Disclosures: The authors report no conflicts of interest regarding the content herein.

The authors can be contacted via Lorenzo Tua, MD, at lorenzo.tua1@gmail.com.

A 47-year-old woman presented to the emergency department complaining of typical chest pain. She had a history of acute coronary syndrome (ACS) 8 years earlier, with no significant coronary artery disease reported at coronary angiography. At that time, assuming a vasospastic etiology, she was put on non-dihydropyridine calcium channel blockers, continuing to the present visit.

Upon arrival, the electrocardiogram showed sinus rhythm, with mild ST depression in inferior and lateral leads.
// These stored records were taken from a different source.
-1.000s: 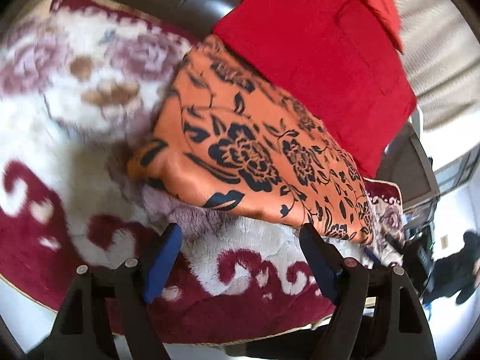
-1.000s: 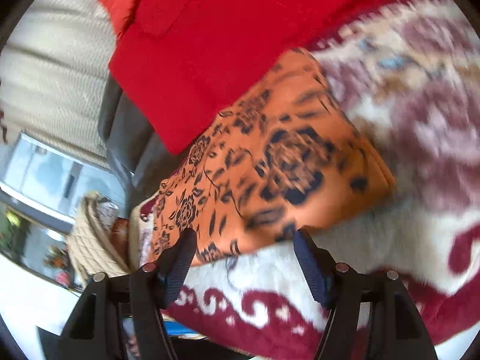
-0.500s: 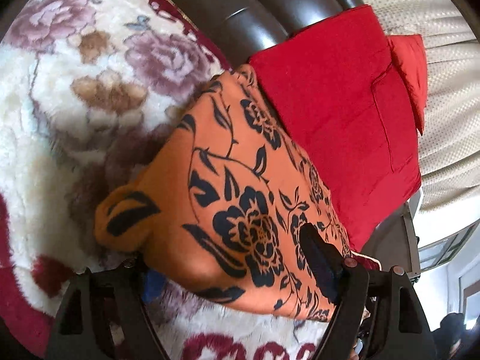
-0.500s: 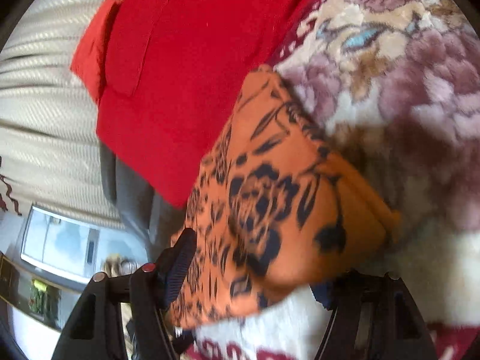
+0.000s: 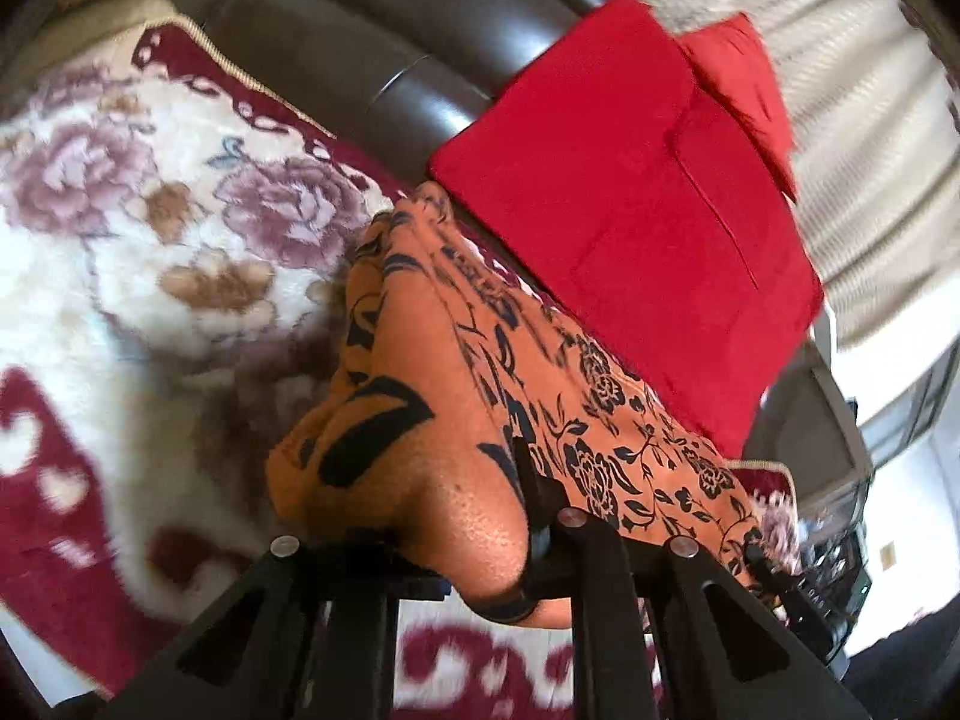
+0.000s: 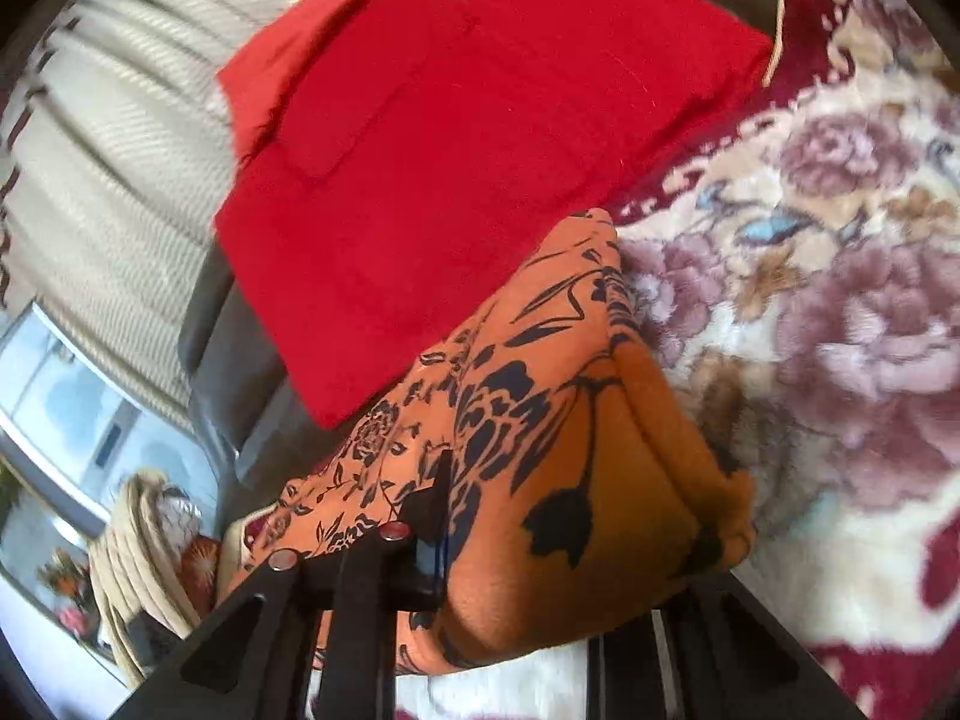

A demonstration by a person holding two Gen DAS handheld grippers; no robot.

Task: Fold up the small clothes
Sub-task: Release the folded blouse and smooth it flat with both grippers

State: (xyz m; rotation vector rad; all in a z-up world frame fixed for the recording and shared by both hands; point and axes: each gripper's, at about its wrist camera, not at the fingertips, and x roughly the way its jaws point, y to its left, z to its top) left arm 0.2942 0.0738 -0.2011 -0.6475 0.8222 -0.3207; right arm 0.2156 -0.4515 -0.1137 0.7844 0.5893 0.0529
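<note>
Left hand-held gripper (image 5: pixel 480 546): jaws closing, pinching a bunched corner of the orange floral garment (image 5: pixel 540 396). Right hand-held gripper (image 6: pixel 540 564): jaws closing too, cloth of the same garment bulging between its fingers at the opposite corner. Garment lies folded on the plush flowered blanket (image 5: pixel 150 252), its far edge just beside the red folded cloth (image 5: pixel 630 192). Dark sofa back (image 5: pixel 384 42) runs behind. Open blanket lies to the outer side of each corner.
</note>
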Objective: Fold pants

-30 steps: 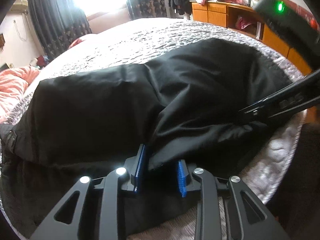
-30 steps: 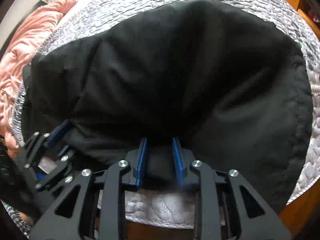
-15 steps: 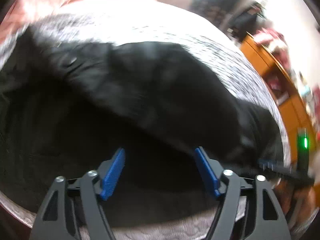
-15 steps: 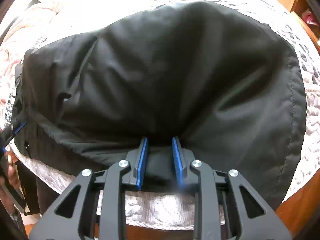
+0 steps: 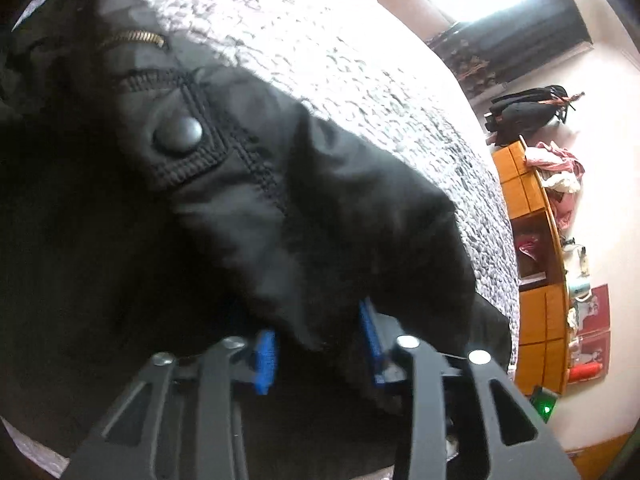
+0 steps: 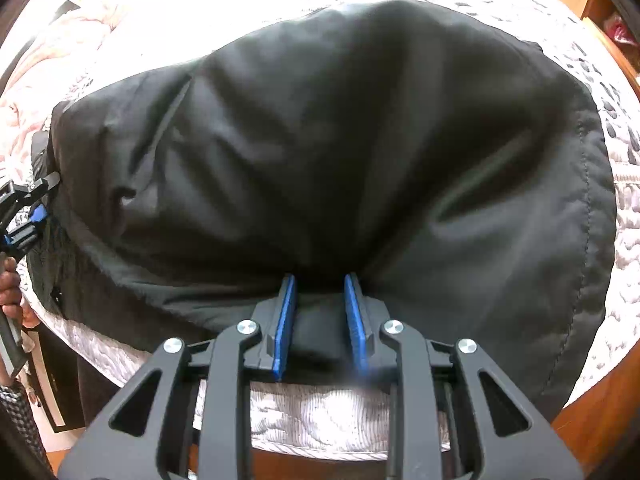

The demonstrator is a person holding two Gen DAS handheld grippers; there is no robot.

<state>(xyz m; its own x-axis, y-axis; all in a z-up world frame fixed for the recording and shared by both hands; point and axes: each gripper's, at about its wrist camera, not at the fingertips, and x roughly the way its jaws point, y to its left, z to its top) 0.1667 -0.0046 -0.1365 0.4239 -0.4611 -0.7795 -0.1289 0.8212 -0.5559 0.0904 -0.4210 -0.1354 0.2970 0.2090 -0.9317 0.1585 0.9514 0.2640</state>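
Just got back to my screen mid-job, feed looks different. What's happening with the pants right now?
A person is folding black pants on a quilted bed with a handheld gripper in each hand. The right gripper is clamped on a bunched fold at the near edge. The left gripper is at the waistband end, beside the snap button and zipper; its fingers are closing with cloth between them.

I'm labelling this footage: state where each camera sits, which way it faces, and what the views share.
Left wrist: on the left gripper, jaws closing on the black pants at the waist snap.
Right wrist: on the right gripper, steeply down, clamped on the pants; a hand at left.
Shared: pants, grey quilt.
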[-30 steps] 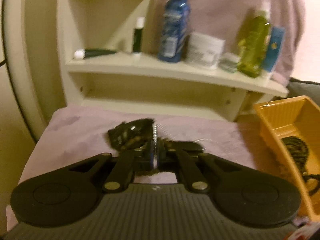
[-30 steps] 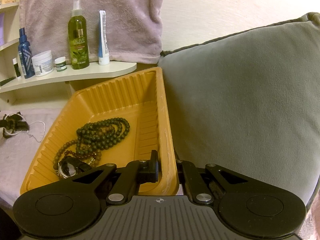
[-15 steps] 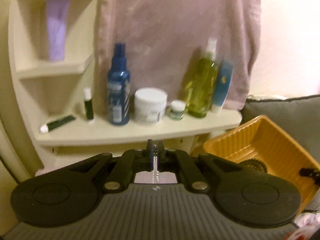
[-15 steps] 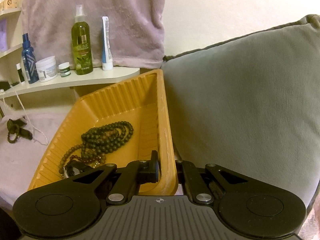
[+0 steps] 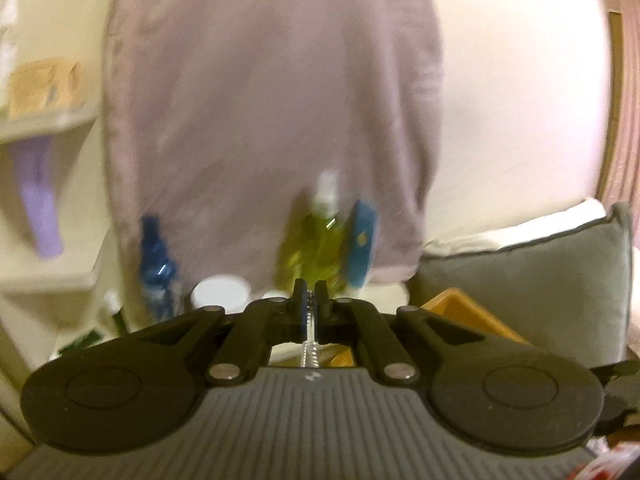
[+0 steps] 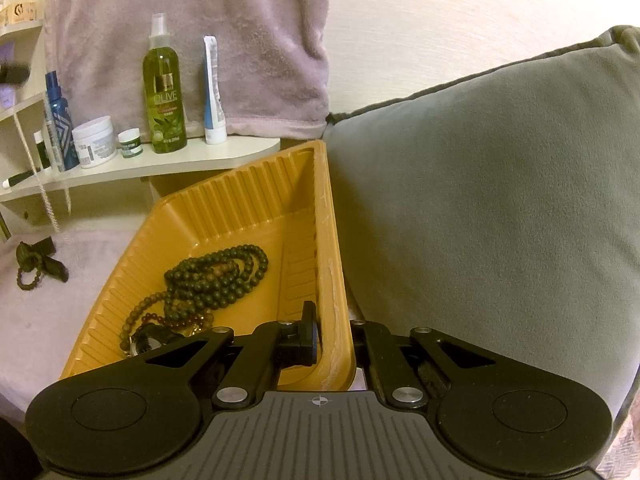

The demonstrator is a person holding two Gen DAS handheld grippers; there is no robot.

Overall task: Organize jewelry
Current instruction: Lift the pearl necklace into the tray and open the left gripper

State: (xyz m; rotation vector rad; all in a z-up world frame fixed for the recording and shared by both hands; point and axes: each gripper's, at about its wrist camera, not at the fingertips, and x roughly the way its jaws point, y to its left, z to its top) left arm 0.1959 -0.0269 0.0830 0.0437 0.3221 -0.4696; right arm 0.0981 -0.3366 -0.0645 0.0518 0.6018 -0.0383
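Between the left tongs (image 5: 310, 300), a thin white bead chain (image 5: 309, 350) is pinched, hanging below. Right tongs (image 6: 334, 334) clamp the ribbed orange plastic tray (image 6: 240, 208) wall. Step: carrying chain. Next, probably: move over tray, release beside dark bead necklaces (image 6: 218, 276).

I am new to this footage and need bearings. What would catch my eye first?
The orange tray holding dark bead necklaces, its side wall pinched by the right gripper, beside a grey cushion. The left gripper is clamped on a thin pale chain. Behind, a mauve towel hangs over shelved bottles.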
First measurement of cardiac troponin T was 23 ng/L (negative value <5 ng/L) and it increased to 114 ng/L two hours later. Blood count, renal function, and electrolytes were within limits. She was therefore transferred to the cath lab for early coronary angiography, which revealed tapering of the ostium and proximal segment of the left circumflex artery (LCx) and moderate stenosis of the ostium and proximal segment of the obtuse marginal (OM) branch (Figure 1A). The remaining epicardial coronary vessels were unremarkable. Due to non-univocal interpretation of the lesions of the LCx and OM, it was decided to perform a functional evaluation with instantaneous wave-free ratio (iFR). Short after engagement of the left main coronary artery with the guide catheter, total occlusion at the ostium of the LCx was observed (Figure 1B). Intracoronary nitrates were administered, without any benefit. A guidewire was advanced easily to the distal portion of the OM and, through a microcatheter, the intraluminal position of the wire was confirmed. Given the persistent absence of antegrade flow, low-pressure predilatation with a

1.5 mm semi-compliant balloon was performed, without benefit. Suspecting occlusive dissection of the ostium of the LCx, a support guidewire was placed in the left anterior descending artery (LAD). Intravascular ultrasound (IVUS) confirmed proximal dissection of the LCx, from the ostium of the LCx to the middle segment of the OM, with the IVUS probe within the false lumen but the guidewire correctly in the true lumen distally (Figure 2). Meanwhile, after the guidewire had been in place for some time, spontaneous dissection of proximal and mid-segment of the LAD occurred (Figure 1C). At that point, the patient started complaining of worsening angina and hemodynamics began to deteriorate. Given the worsening scenario, an intra-aortic balloon pump (IABP) was positioned. With adequate circulatory support, IVUS-guided percutaneous coronary intervention (PCI) of the LM and LCx-OM bifurcations axes were performed with a culotte technique and the use of four drug-eluting stents (DES) in total. The result was satisfactory, with restoration of distal blood flow and improving vital signs (Figure 1D). The IABP was removed the following day with no complications. 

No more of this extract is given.